A diabetes tipo 2 pode ser tratada com medicamentos orais ou injetáveis. Porém, com o passar do tempo, pode ocorrer o agravamento da doença. Nesta forma de diabetes, está incluída a grande maioria dos casos (cerca de 90% dos pacientes diabéticos).

No tipo 2, há uma combinação de dois fatores:

A diminuição da secreção de insulina;

Um defeito na sua ação, conhecido como “resistência à insulina”.

Nesses pacientes, a insulina é produzida pelas células beta pancreáticas, mas a sua ação é dificultada, caracterizando um quadro de resistência insulínica.

Isso vai levar a um aumento da produção de insulina para tentar manter a glicose em níveis normais.

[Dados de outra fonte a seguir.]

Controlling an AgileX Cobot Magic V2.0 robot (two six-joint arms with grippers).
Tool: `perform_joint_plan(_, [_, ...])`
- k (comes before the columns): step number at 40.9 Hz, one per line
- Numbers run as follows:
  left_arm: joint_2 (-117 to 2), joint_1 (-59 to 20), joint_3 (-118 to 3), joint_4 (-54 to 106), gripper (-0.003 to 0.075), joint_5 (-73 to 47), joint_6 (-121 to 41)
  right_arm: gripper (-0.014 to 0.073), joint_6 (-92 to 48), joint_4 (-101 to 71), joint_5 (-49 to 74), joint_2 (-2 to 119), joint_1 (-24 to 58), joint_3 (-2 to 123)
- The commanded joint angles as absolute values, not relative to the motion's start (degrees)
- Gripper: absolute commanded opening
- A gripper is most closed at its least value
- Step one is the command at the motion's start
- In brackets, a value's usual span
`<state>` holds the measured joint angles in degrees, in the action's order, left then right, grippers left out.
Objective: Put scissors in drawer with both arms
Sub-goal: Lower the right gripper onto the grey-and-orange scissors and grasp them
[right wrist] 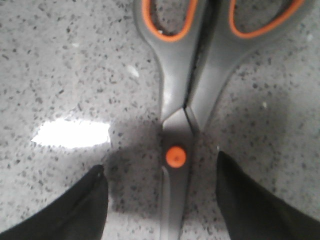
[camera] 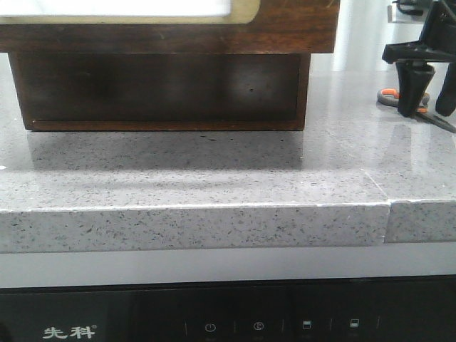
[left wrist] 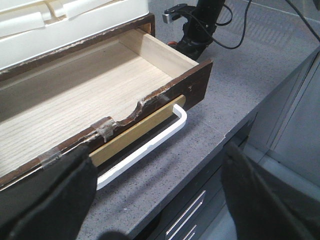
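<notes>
While the scissors lay flat on the speckled grey counter, well to the right of the drawer, we saw grey handles, orange-lined loops and an orange pivot. Our right gripper stood wide, straddling them just beyond that pivot. The drawer stood pulled out, pale wood bare inside. Our left gripper spread wide before its front.

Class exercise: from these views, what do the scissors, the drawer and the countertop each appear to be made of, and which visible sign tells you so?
Scissors: matte grey handles with orange loop linings and pivot cap, probably plastic.
Drawer: wood, with a pale raw-grained floor and a dark brown stained front, chipped along its top edge.
Countertop: glossy grey speckled surface with reflections, likely stone or quartz composite.
</notes>
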<state>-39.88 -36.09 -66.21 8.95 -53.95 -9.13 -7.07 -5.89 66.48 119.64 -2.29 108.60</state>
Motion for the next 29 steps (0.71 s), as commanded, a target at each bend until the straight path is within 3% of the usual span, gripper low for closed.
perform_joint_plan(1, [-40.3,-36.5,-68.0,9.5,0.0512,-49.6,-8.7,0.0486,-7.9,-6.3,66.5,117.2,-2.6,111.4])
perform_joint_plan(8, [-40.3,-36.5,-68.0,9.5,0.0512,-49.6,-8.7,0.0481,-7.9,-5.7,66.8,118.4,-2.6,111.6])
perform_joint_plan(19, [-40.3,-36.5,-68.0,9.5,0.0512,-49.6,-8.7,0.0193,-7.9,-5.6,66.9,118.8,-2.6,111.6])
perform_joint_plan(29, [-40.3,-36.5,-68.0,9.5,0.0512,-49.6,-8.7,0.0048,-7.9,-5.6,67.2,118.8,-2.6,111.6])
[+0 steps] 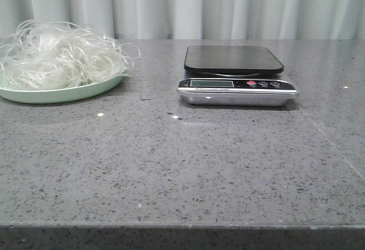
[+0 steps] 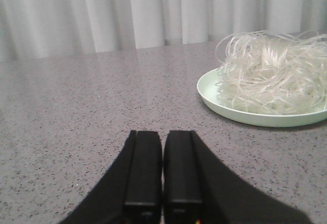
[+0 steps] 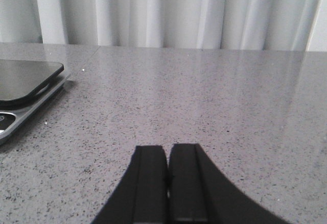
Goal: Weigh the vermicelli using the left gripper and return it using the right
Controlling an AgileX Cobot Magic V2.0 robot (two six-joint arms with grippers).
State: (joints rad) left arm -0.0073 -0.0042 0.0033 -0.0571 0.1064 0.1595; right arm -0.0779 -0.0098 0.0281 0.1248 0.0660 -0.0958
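Note:
The vermicelli [image 1: 60, 56], a fluffy tangle of whitish strands, lies on a pale green plate [image 1: 57, 95] at the table's back left. It also shows in the left wrist view [image 2: 273, 70] on the plate [image 2: 240, 112]. A kitchen scale [image 1: 235, 76] with a black platform and silver front stands at the back centre; its corner shows in the right wrist view [image 3: 25, 88]. Neither gripper shows in the front view. My left gripper [image 2: 162, 134] is shut and empty, low over the table, short of the plate. My right gripper [image 3: 167, 148] is shut and empty, beside the scale.
A grey speckled table [image 1: 188, 164] with a front edge near the camera. A few small white crumbs [image 1: 100, 114] lie in front of the plate and scale. White curtains [image 1: 228, 4] hang behind the table.

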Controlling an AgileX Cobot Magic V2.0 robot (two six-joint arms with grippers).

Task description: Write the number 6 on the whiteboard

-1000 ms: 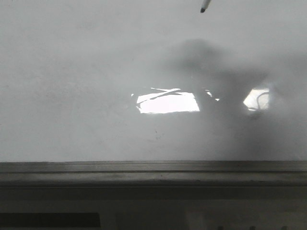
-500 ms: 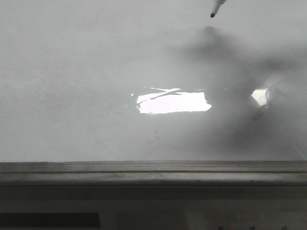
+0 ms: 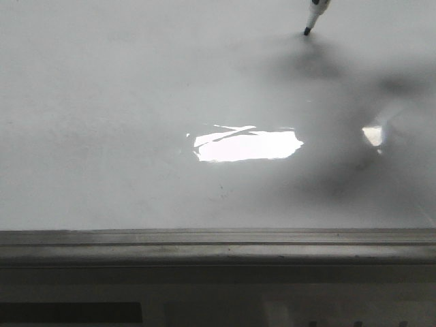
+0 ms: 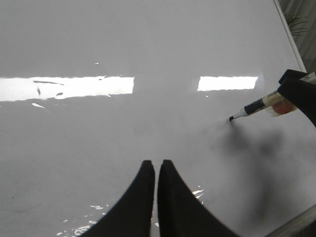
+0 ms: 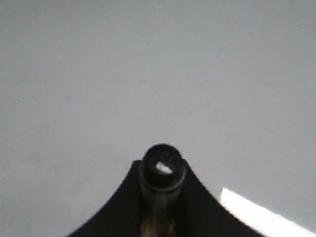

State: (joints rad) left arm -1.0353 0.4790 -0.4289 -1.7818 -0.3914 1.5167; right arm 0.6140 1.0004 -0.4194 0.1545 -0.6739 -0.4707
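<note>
Whiteboard (image 3: 136, 102) fills my front view, glossy with bright glare, a grey metal strip (image 3: 218, 246) along its near edge, and I see no stroke of the 6 on it. My right gripper (image 5: 160, 197) is clamped around a marker (image 4: 256, 105), whose black tip meets the board's far right part. My left gripper (image 4: 156, 170) hovers over the board, fingers pressed together on nothing

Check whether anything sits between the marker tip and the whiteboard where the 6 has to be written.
Nothing visible does. The marker in the right hand points at bare whiteboard, its tip at or just above the surface. No stroke is drawn yet. The left hand is shut, off to the side.
</note>
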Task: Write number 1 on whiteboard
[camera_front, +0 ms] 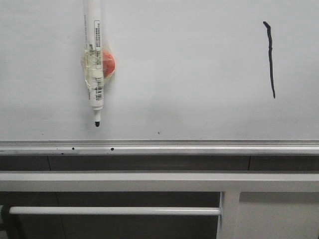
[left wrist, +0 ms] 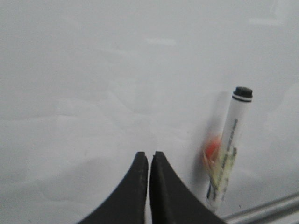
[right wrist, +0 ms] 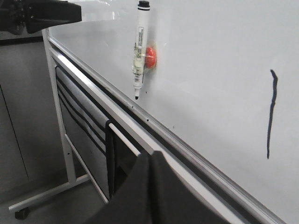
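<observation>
A: What fills the view?

B: The whiteboard (camera_front: 189, 74), white and glossy, with a silver rail (camera_front: 159, 145) along its lower edge. Taking that rail as the landmark: the number 1 (camera_front: 270, 59) stands well above it towards the right end, a thin, slightly wavy black stroke with a small hook at the top.

A: And the marker?

B: The marker (camera_front: 94, 59) hangs upright above the rail's left part, black tip down and clear of the rail, taped to an orange-red magnet (camera_front: 108, 63) stuck on the board.

A: Below the rail?

B: A dark gap, then a white bar (camera_front: 159, 180), and lower still a thin white rod (camera_front: 114, 210). The right wrist view shows the board's stand: a grey upright leg (right wrist: 58, 112) and a caster (right wrist: 21, 213) on the floor.

A: The claws?

B: The left claw (left wrist: 149, 157) is clenched, holding nothing, facing bare board beside the marker. The right claw (right wrist: 150, 155) is clenched too, empty, out in front of the rail.
</observation>
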Motion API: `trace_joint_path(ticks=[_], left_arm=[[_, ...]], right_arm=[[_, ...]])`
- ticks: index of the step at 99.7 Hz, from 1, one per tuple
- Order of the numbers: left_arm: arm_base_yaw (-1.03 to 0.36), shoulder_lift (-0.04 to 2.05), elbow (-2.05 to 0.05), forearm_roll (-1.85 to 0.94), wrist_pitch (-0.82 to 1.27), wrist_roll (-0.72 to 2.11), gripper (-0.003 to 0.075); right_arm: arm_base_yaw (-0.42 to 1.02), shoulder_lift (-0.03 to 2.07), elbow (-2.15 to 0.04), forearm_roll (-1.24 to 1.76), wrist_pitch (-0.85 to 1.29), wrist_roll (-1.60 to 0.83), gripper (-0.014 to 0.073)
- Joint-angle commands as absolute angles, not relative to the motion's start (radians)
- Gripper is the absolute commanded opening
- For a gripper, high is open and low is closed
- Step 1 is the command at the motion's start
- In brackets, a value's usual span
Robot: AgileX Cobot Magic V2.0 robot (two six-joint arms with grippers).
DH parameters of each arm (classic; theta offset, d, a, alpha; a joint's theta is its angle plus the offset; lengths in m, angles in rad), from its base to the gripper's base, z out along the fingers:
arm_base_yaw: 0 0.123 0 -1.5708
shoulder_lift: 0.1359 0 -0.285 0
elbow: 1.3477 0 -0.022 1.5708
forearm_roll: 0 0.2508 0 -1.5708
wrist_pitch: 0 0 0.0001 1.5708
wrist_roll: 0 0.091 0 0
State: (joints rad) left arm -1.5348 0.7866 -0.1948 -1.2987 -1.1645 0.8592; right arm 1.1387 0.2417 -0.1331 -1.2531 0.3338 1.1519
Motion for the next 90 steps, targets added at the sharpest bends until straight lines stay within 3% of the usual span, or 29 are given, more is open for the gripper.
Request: trace_joint_path(ticks=[1, 21, 33, 54, 90], left_arm=[[-1.416, 0.722, -0.216, -1.137, -1.158, 0.86, -0.002], [-0.979, 0.477, -0.216, -0.658, -0.526, 0.689, -0.002], [-0.719, 0.354, -0.216, -0.464, -0.318, 0.459, -0.002], [-0.452, 0.23, -0.216, -0.458, -0.249, 0.432, -0.002], [-0.286, 0.191, -0.195, -0.377, -0.15, 0.404, -0.002]], right_arm=[[1.139, 0.252, -0.161, -1.295, 0.319, 1.153, -0.0063], [1.139, 0.252, -0.161, -1.295, 0.328, 1.153, -0.0063], [1.139, 0.252, -0.161, -1.295, 0.33, 1.153, -0.0064], [1.139, 0.252, -0.161, -1.295, 0.33, 1.153, -0.0063], [1.139, 0.252, -0.161, -1.295, 0.33, 1.153, -0.0064]])
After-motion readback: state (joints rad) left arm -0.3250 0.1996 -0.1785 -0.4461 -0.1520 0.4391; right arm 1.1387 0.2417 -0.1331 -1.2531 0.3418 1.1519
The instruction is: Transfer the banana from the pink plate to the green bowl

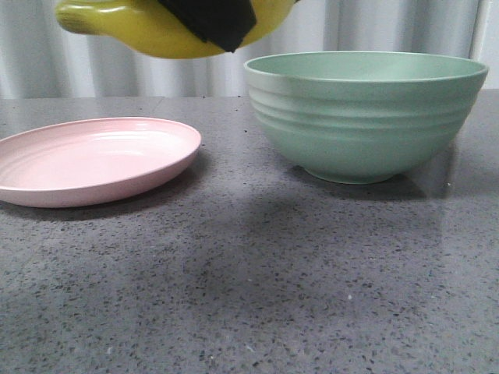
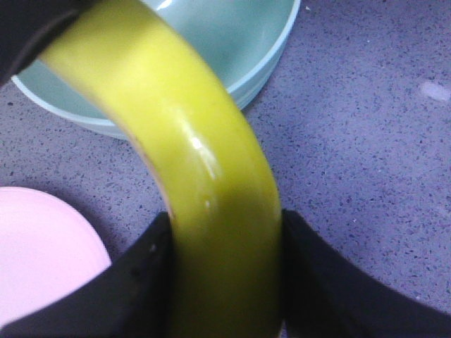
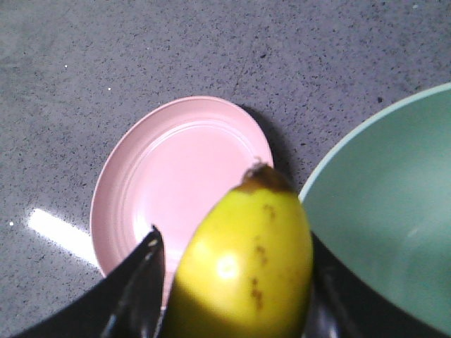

Quando isso não é mais possível, surge a diabetes.

A progressão do quadro é mais lenta do que no tipo 1, e sintomas como sede, aumento da diurese, dores nas pernas, alterações visuais, etc. podem demorar vários anos até se apresentarem.

Se não for diagnosticada e tratada a tempo, também pode evoluir para um quadro grave de desidratação e coma.

Ao contrário do diabetes tipo 1, há geralmente associação com aumento de peso e obesidade, acometendo principalmente adultos a partir dos 50 anos.

Entretanto, tem-se observado cada vez mais o desenvolvimento do quadro em adultos jovens e até crianças.

Isto ocorre, principalmente, pelo aumento do consumo de gorduras e carboidratos aliados à falta de atividade física.

Assim, o endocrinologista tem, mais do que qualquer outro especialista, a chance de diagnosticar o diabetes em sua fase inicial, considerando a grande quantidade de pacientes que procuram este profissional por problemas de obesidade.